Fanghi dei depuratori, Rossi firmerà l’ordinanza

«Mettiamo una pezza sul vuoto normativo lasciato da questo Governo»

[16 ottobre 2018]

«Per sei mesi anche gli impianti di depurazione che non ricadono nell’ambito dei soggetti affidatari del Servizio Idrico Integrato (SII), come Gida, Aquapur multiservizi Spa, il Consorzio Cuoio Depur, o il Consorzio Torrente Pescia, potranno trattare i reflui misti con percentuali rilevanti di reflui urbani. E verrà così data risposta alle problematiche degli autospurghisti dell’area metropolitana fiorentina».
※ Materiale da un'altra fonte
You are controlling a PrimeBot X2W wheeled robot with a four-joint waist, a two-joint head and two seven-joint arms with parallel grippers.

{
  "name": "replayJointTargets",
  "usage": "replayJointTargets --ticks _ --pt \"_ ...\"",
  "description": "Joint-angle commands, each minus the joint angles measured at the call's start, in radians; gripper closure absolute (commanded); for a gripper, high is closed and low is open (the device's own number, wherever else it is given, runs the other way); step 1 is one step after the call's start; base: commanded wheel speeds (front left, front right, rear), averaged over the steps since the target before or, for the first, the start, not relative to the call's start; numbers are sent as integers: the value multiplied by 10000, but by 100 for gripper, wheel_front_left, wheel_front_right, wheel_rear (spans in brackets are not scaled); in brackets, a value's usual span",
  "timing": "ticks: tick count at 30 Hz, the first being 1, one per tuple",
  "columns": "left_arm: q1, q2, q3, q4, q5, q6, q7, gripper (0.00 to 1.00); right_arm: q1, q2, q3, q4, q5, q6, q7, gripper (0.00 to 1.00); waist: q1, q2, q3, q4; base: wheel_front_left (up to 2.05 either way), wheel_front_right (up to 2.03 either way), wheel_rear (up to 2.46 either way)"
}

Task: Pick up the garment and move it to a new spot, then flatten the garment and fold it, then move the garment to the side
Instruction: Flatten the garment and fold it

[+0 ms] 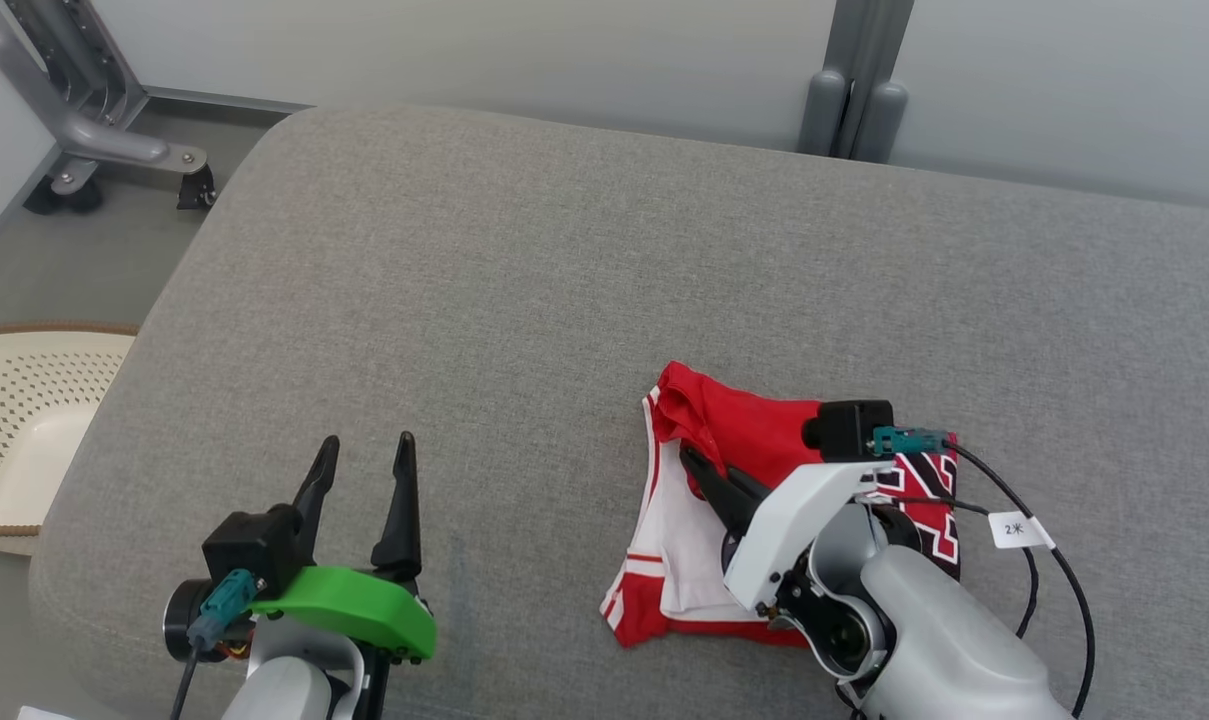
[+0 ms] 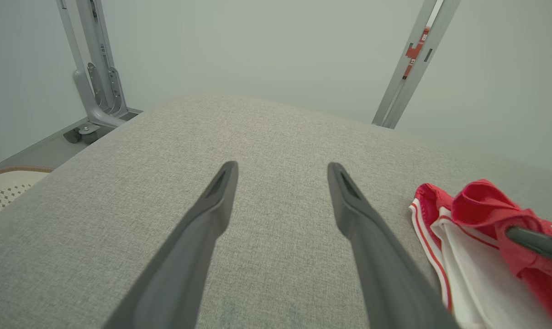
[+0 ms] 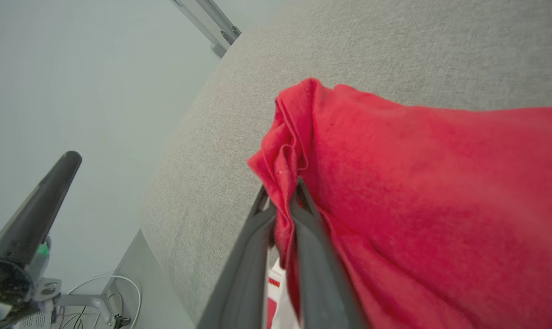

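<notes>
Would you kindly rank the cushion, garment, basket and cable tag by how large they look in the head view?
1. cushion
2. garment
3. basket, cut off by the frame edge, so its true rank against the garment is unsure
4. cable tag

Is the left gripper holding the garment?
No, the left gripper stands open over the bare cushion, apart from the garment.

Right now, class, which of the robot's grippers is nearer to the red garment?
Right. The right gripper is shut on a red fold of the garment; the left gripper hangs open over the grey cushion, apart from the garment.
</notes>
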Motion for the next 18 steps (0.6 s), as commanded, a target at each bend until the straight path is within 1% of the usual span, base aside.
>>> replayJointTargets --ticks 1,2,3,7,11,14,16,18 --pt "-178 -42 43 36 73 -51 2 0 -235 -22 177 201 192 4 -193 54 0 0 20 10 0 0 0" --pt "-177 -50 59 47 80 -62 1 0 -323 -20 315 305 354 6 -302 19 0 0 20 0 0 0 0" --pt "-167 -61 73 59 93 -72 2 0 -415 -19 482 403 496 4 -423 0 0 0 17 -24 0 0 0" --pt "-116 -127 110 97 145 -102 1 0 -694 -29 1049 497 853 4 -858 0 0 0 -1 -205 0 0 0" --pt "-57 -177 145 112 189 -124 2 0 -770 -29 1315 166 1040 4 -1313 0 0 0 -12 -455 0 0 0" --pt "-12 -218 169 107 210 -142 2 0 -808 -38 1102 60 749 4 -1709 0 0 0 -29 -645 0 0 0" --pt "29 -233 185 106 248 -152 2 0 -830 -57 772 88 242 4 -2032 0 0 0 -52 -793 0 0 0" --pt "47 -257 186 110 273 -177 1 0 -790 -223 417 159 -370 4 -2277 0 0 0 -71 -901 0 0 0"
A stabilirlo è la nuova ordinanza che sta per essere firmata dal presidente dell Regione Toscana Enrico Rossi con la quale si reitera quanto stabilito ad agosto con l’ordinanza che Rossi firmò dopo «il divieto di usare tali rifiuti speciali in agricoltura» e la sentenza del Tar che ha impedito il loro trasporto in Lombardia, come avveniva fino a quel momento.

In Regione sottolineano che «Il secondo aspetto rilevante della nuova ordinanza riguarda l’inserimento nell’elenco degli impianti ammessi dei soggetti extra SII: si incrementano così le quantità massime dei rifiuti destinati a smaltimento presso le discariche. Terzo, viene fornito un vademecum, ovvero con apposito allegato vengono approvati gli indirizzi operativi per la gestione dei fanghi di depurazione, uno strumento di supporto per gli operatori del settore, siano essi produttori/detentori del rifiuto, gestori di discarica o soggetti preposti alle funzioni di controllo o di vigilanza, nonché soggetti incaricati del rilascio di autorizzazione agli impianti di rifiuti».

Rossi evidenzia che «La Regione Toscana si fa carico ancora una volta di mettere una pezza allo sconcertante vuoto normativo al quale questo Governo non sta dando risposta, nonostante da mesi sia pronto sul tavolo del ministro un decreto di riforma della normativa di settore corredato da tutti i pareri del caso».

L’assessore regionale all’ambiente Federica Fratoni conclude: «Questa ordinanza nasce da un lavoro di confronto con tutti i soggetti interessati che stiamo portando avanti da settimane e che proseguirà nel prossimo futuro. In essa ci sono risposte importanti a più riperse avanzate dalle ditte di autospurghisti e la codifica degli indirizzi operativi, elaborati in collaborazione con Arpat, capaci di configurare una filiera di trattamento certa, efficace e trasparente».